El próximo 30 de junio de 2026 no será una fecha más en el calendario tributario. Ese día comenzará a operar, en la práctica, el nuevo sistema de impuesto mínimo global, con la primera declaración que deberán presentar multinacionales en varias economías del mundo. Y ahí Colombia entra en una zona de riesgo.
El mecanismo, acordado a nivel internacional, establece una tributación mínima del 15% sobre las utilidades de las multinacionales, pero bajo un principio clave: coordinación entre países para evitar distorsiones, incertidumbre y, sobre todo, doble tributación. Ese es el punto donde hoy el país muestra su mayor debilidad.
Según lo explica Ricardo Ruíz, Socio Líder de Tax & Legal de KPMG Colombia, el cambio no es menor. A partir de esta primera declaración, las utilidades generadas en Colombia dejarán de analizarse únicamente bajo la legislación local y pasarán a ser evaluadas en otras jurisdicciones como la Unión Europea, Reino Unido, Canadá o Japón.
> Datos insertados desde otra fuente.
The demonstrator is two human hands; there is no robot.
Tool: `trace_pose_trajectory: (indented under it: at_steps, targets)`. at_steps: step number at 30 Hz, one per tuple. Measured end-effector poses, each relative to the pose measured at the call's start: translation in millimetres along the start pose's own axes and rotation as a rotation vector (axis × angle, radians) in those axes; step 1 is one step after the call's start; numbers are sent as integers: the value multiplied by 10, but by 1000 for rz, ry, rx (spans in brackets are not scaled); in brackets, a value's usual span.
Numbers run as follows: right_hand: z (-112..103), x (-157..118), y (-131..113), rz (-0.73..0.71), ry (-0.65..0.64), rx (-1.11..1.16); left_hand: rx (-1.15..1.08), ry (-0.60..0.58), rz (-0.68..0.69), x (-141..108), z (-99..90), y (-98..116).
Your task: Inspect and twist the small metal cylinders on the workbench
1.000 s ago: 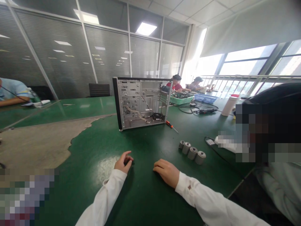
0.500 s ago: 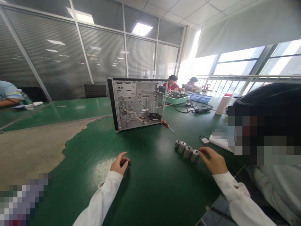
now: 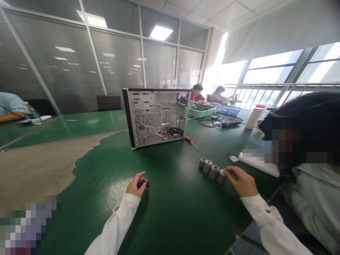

En otras palabras, el sistema tributario colombiano entrará a competir directamente en el radar internacional.
El problema es que Colombia ya adoptó una tasa mínima de tributación del 15% con la reforma de 2022, pero lo hizo de forma desalineada frente al estándar global. Aunque la tarifa coincide, las reglas para calcularla no. Y eso es lo que genera el mayor riesgo, que una misma utilidad termine siendo gravada más de una vez.
La doble tributación no es un detalle técnico. Es un factor decisivo en la toma de decisiones de inversión. En el nuevo entorno, las multinacionales priorizan países donde sus utilidades no sean gravadas dos veces y donde exista estabilidad normativa, seguridad jurídica y reglas comparables con el resto del mundo.
Si esas condiciones no se cumplen, Colombia se vuelve más costosa e impredecible.
El impacto además es más amplio de lo que parece. A diferencia del modelo internacional, que se enfoca en grandes multinacionales, la tasa mínima en Colombia aplica también a empresas medianas y pequeñas. Esto amplifica el efecto de la desalineación y extiende el riesgo a todo el tejido empresarial.

El tema ya escaló a la Corte Constitucional. El expediente D-16565 cuestiona la estructura de esta tasa mínima por posibles vulneraciones a principios como equidad e igualdad, y por no incluir mecanismos que eviten la doble tributación. El fallo, esperado entre agosto y septiembre, será clave para determinar si el país corrige el rumbo o profundiza el problema.

El tiempo juega en contra. Mientras otros países como Brasil y Uruguay ya adoptaron el modelo alineado con las reglas internacionales, Colombia enfrenta un escenario en el que sus desviaciones son múltiples y profundas, más allá del simple nivel de la tarifa.
A esto se suma un problema estructural: la alta carga tributaria. En Colombia, la tasa efectiva puede superar el 48% al integrar impuestos corporativos y de socios, lo que ya ubica al país entre los menos competitivos dentro de la OCDE.
El 30 de junio será, entonces, más que una fecha técnica. Será el momento en que el mundo empiece a comparar, en tiempo real, qué tan alineado está cada país con el nuevo sistema tributario global.

El mensaje es claro, en la nueva competencia fiscal, no basta con cobrar. Hay que cobrar bien, de forma coordinada. Y hoy, Colombia aún no está ahí.